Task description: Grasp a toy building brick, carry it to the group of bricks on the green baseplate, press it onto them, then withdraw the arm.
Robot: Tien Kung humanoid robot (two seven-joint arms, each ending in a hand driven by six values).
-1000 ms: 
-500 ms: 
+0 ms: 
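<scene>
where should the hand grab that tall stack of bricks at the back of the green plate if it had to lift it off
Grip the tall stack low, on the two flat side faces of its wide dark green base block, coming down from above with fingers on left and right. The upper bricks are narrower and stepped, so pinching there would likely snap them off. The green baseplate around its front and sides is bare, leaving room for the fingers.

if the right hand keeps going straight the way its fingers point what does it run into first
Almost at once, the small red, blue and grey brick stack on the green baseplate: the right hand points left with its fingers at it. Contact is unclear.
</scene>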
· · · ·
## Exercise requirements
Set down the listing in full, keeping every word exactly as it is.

## Solution for this task
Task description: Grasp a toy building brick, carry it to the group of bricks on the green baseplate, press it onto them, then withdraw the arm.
Robot: Tien Kung humanoid robot (two seven-joint arms, each ending in a hand driven by six values).
-1000 ms: 
-500 ms: 
+0 ms: 
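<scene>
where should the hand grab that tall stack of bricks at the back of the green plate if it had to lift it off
Grip the tall stack low, on the two flat side faces of its wide dark green base block, coming down from above with fingers on left and right. The upper bricks are narrower and stepped, so pinching there would likely snap them off. The green baseplate around its front and sides is bare, leaving room for the fingers.

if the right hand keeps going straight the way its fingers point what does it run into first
Almost at once, the small red, blue and grey brick stack on the green baseplate: the right hand points left with its fingers at it. Contact is unclear.
</scene>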

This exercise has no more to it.